> _Try it_:
Without the pictures, can you quote each line below exactly?

> _Entries shown_:
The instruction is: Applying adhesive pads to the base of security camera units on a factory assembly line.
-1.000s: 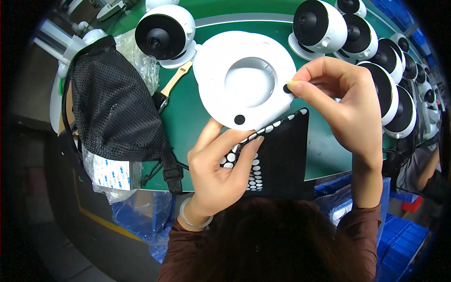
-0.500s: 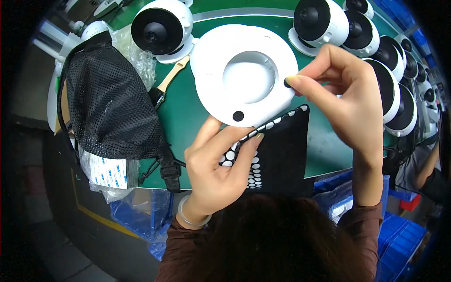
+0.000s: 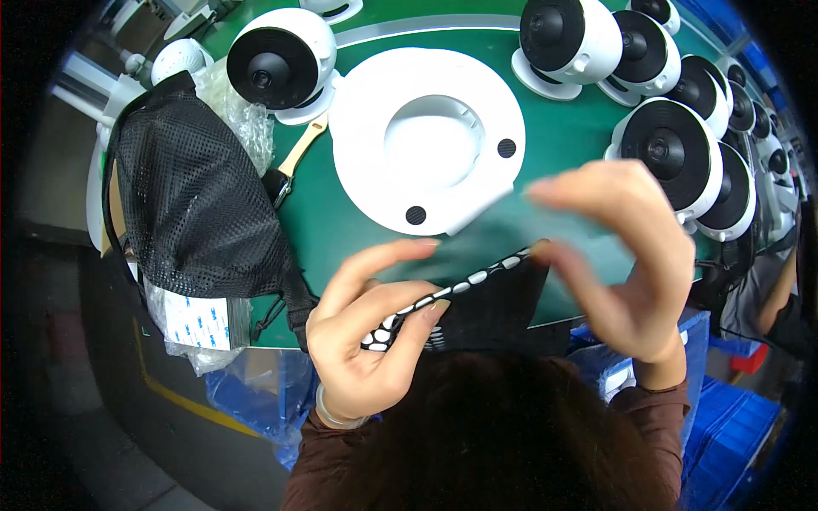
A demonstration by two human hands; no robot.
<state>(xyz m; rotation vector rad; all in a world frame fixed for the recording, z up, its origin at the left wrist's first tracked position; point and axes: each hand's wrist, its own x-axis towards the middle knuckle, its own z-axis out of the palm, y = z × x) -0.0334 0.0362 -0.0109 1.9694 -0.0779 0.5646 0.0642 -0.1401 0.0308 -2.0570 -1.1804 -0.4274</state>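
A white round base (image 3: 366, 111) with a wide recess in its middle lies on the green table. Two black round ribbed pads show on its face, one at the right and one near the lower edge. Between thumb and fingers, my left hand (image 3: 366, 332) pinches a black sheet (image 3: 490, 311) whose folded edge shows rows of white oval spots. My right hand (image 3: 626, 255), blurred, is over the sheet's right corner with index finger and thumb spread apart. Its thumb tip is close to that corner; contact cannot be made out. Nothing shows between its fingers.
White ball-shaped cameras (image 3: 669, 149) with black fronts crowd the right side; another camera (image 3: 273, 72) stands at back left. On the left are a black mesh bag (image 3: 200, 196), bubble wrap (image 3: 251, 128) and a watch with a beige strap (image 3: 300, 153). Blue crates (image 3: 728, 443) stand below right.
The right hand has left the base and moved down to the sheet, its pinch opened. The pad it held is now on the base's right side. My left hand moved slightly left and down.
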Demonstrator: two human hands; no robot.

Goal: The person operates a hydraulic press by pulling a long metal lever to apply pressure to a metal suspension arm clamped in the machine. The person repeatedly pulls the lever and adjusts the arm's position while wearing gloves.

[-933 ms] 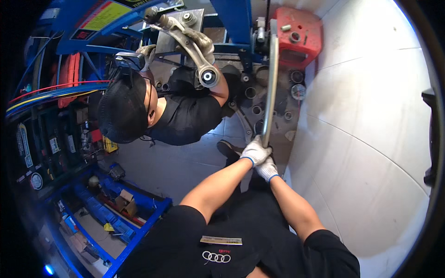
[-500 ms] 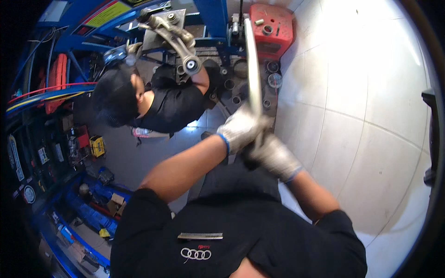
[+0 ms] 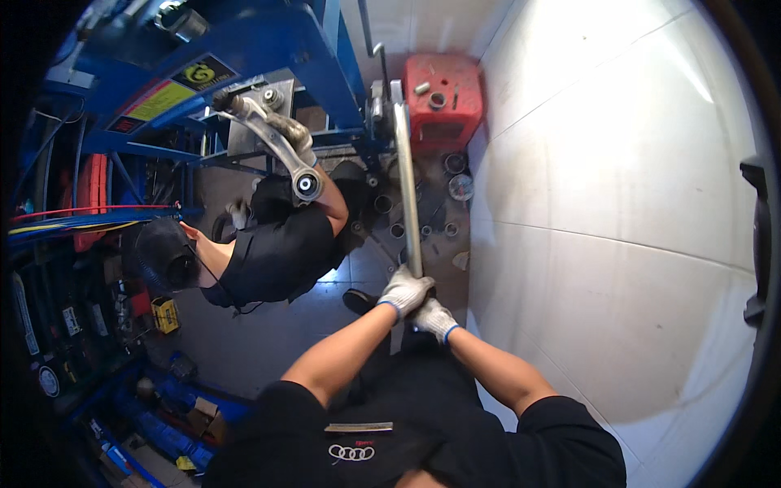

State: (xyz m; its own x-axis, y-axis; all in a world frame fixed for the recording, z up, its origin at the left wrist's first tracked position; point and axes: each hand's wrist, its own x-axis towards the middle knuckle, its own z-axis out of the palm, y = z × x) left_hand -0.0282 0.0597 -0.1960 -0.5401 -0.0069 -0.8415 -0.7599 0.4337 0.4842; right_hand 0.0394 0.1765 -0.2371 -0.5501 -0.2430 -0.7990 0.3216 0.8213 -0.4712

> _The answer_:
The instruction is: Applying adhesive pads to the base of security camera units on a factory assembly line.
-1.000s: 
-0.500s: 
+0.000s: 
A demonstration by two human hands; no robot.
<state>(xyz m; rotation vector rad; all in a world frame fixed for the recording, z up, its origin at the left wrist's first tracked position; point and axes: each hand's wrist, its own x-axis towards the middle knuckle, its own z-axis out of the palm, y = z × x) -0.0334 0.0362 -0.0109 1.9694 -0.0779 0.5646 0.0642 -0.1401 0.0308 -2.0570 -1.1804 -0.4274</state>
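A white round base (image 3: 366, 111) with a wide recess in its middle lies on the green table. Two black round ribbed pads show on its face, one at the right and one near the lower edge. Between thumb and fingers, my left hand (image 3: 366, 332) pinches a black sheet (image 3: 490, 311) whose folded edge shows rows of white oval spots. My right hand (image 3: 626, 255), blurred, is over the sheet's right corner with index finger and thumb spread apart. Its thumb tip is close to that corner; contact cannot be made out. Nothing shows between its fingers.
White ball-shaped cameras (image 3: 669, 149) with black fronts crowd the right side; another camera (image 3: 273, 72) stands at back left. On the left are a black mesh bag (image 3: 200, 196), bubble wrap (image 3: 251, 128) and a watch with a beige strap (image 3: 300, 153). Blue crates (image 3: 728, 443) stand below right.
The right hand has left the base and moved down to the sheet, its pinch opened. The pad it held is now on the base's right side. My left hand moved slightly left and down.
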Demonstrator: two human hands; no robot.

Goal: The person operates a hydraulic press by pulling a long metal lever to apply pressure to a metal suspension arm clamped in the machine. The person repeatedly pulls the lever and adjusts the arm's position while wearing gloves.

[-933 ms] 
[-500 ms] 
[+0 ms] 

State: (xyz m; its own x-axis, y-axis; all in a world frame fixed for the recording, z up, its origin at the left wrist's first tracked position; point and axes: each hand's wrist, its own x-axis towards the middle knuckle, its own z-axis out of the palm, y = z × x) left_hand -0.0282 0.0597 -0.1960 -0.5401 -0.0069 -0.8415 -0.7599 0.4337 0.4842; right_hand 0.0394 0.1765 -0.2371 -0.5501 -0.2430 -0.7990 0.3216 0.8213 -0.4712

This exercise requires no further work.